_DESCRIPTION OF THE TASK_
Only those lines in the data below from the line containing "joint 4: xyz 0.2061" through the line containing "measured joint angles", both included, should be restated word for word.

- - -

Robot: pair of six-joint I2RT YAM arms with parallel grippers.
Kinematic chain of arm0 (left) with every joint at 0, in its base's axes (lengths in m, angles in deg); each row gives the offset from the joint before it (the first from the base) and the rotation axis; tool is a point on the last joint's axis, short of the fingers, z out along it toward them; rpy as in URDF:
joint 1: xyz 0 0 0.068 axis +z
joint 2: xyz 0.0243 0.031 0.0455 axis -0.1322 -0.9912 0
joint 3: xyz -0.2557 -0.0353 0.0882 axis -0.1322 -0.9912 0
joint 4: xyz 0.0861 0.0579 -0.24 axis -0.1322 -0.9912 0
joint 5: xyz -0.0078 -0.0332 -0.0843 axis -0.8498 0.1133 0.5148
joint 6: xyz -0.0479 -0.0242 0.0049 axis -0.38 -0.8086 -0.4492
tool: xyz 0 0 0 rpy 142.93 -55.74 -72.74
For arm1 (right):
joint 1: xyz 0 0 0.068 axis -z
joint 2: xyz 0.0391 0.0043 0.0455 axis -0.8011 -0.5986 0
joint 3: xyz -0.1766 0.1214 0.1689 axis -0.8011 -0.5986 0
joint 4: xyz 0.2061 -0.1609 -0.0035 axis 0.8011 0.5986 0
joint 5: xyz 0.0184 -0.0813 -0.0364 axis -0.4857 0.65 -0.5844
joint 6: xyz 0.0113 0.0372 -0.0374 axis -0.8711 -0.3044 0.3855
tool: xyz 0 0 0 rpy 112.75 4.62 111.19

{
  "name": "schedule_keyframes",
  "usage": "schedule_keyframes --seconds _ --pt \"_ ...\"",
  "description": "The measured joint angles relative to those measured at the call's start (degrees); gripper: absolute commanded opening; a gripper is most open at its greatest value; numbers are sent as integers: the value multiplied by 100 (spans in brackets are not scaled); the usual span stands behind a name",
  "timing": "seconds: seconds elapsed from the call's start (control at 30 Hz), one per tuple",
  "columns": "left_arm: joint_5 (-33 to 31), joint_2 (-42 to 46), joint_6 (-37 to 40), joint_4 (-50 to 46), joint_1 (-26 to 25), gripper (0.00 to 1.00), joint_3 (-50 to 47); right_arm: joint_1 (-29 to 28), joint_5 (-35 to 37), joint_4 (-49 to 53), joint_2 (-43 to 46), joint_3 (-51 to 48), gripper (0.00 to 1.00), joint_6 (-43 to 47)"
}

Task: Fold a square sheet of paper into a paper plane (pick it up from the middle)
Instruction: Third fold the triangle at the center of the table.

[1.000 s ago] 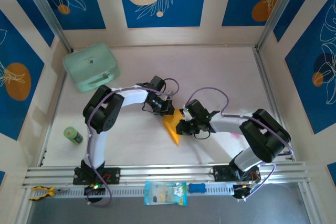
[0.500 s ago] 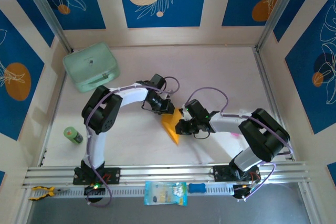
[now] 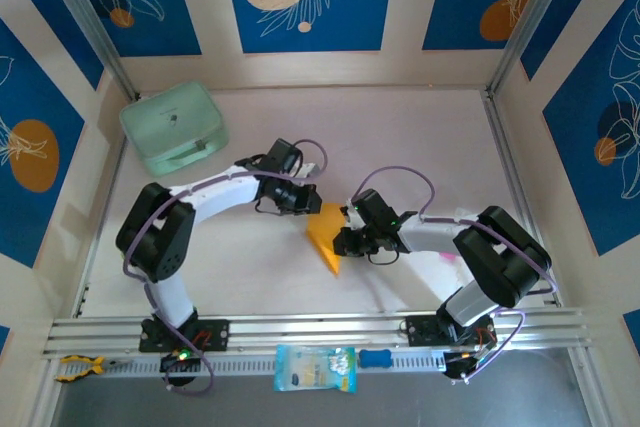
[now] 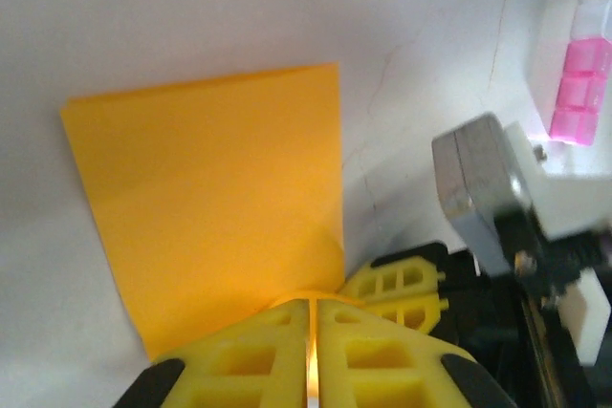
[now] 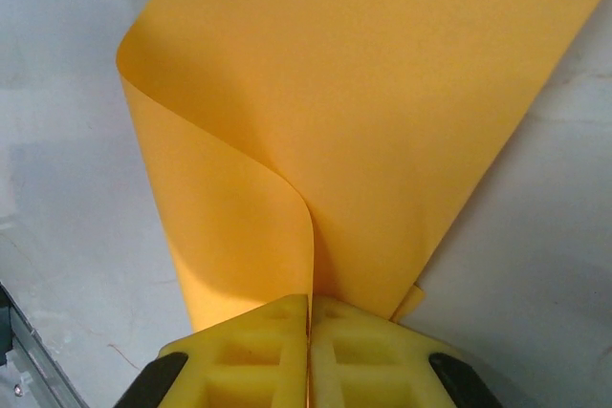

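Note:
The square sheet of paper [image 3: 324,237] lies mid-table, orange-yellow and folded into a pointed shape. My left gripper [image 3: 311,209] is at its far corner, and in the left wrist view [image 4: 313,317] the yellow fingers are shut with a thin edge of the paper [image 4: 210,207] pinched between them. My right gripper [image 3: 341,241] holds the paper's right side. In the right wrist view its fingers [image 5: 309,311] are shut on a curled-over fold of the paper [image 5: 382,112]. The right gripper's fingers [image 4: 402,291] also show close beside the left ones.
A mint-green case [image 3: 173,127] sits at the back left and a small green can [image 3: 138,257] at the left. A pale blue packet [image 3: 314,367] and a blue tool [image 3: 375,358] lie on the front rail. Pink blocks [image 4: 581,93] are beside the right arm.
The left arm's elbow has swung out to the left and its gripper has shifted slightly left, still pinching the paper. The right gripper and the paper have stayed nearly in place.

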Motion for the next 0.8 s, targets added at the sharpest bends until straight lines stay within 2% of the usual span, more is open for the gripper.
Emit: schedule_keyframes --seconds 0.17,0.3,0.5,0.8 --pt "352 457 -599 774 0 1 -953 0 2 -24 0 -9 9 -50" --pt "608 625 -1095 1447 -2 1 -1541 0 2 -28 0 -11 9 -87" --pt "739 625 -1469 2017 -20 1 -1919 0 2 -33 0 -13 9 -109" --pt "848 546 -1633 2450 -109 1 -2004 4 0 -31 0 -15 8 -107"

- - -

_THE COMPLETED TASK_
joint 4: xyz 0.2061 -0.1609 -0.0035 axis 0.8011 0.5986 0
joint 5: xyz 0.0184 -0.0813 -0.0364 axis -0.4857 0.65 -0.5844
joint 6: xyz 0.0113 0.0372 -0.0374 axis -0.8711 -0.3044 0.3855
tool: xyz 0 0 0 rpy 112.75 4.62 111.19

{
  "name": "schedule_keyframes",
  "usage": "schedule_keyframes --seconds _ --pt \"_ ...\"",
  "description": "The measured joint angles relative to those measured at the call's start (degrees); gripper: absolute commanded opening; a gripper is most open at its greatest value; numbers are sent as integers: the value multiplied by 100 (spans in brackets are not scaled); the usual span stands behind a name",

No further output will be produced for this exercise.